Of course sampling every pixel an AABB covers would be extremely expensive, and cache inefficient. Instead we'll use a depth pyramid, which is a mipmapped version of the depth buffer. Each pixel in MIP 1 corresponds to the min of 4 pixels from MIP 0, each pixel in MIP 2 corresponds to the min of 4 pixels from MIP 1, etc down to a 1x1 layer. Now we only have to sample 4 pixels for each AABB, choosing the mip level that best fits the AABB onto a 2x2 quad. Don't worry about how we generate the depth pyramid for now, we'll talk about that more later.

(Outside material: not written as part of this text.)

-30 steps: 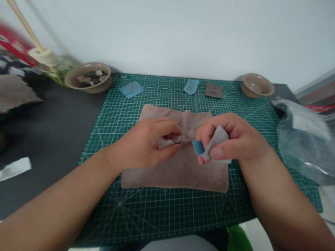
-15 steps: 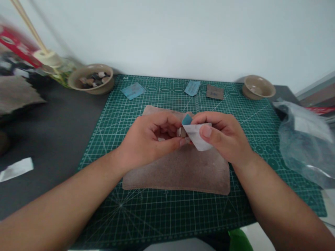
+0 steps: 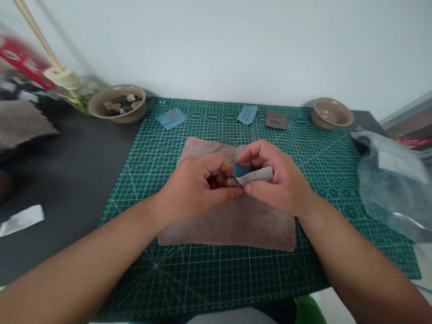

If any of that was confusing, read up on occlusion culling and depth pyramids. The important takeaway is that we're using the previous frame's depth pyramid in the first occlusion culling pass to find which clusters would have been visible last frame.
// Project the culling bounding sphere to view-space for occlusion culling
let previous_world_from_local = affine3_to_square(instance_uniform.previous_world_from_local);
let previous_world_from_local_scale = max(length(previous_world_from_local[0]), max(length(previous_world_from_local[1]), length(previous_world_from_local[2])));
culling_bounding_sphere_center = previous_world_from_local * vec4(bounding_spheres.self_culling.center, 1.0);
culling_bounding_sphere_radius = previous_world_from_local_scale * bounding_spheres.self_culling.radius;
let culling_bounding_sphere_center_view_space = (view.view_from_world * vec4(culling_bounding_sphere_center.xyz, 1.0)).xyz;
let aabb = project_view_space_sphere_to_screen_space_aabb(culling_bounding_sphere_center_view_space, culling_bounding_sphere_radius);
// Halve the view-space AABB size as the depth pyramid is half the view size
let depth_pyramid_size_mip_0 = vec2<f32>(textureDimensions(depth_pyramid, 0)) * 0.5;
let width = (aabb.z - aabb.x) * depth_pyramid_size_mip_0.x;
let height = (aabb.w - aabb.y) * depth_pyramid_size_mip_0.y;
// Note: I've seen people use floor instead of ceil here, but it seems to result in culling bugs.
// The max(0, x) is also important to prevent out of bounds accesses.
let depth_level = max(0, u32(ceil(log2(max(width, height)))));
let depth_pyramid_size = vec2<f32>(textureDimensions(depth_pyramid, depth_level));
let aabb_top_left = vec2<u32>(aabb.xy * depth_pyramid_size);
// Note: I'd use a min sampler reduction here if it were available in wgpu.
// textureGather() can't be used either, as it dosen't let you specify a mip level.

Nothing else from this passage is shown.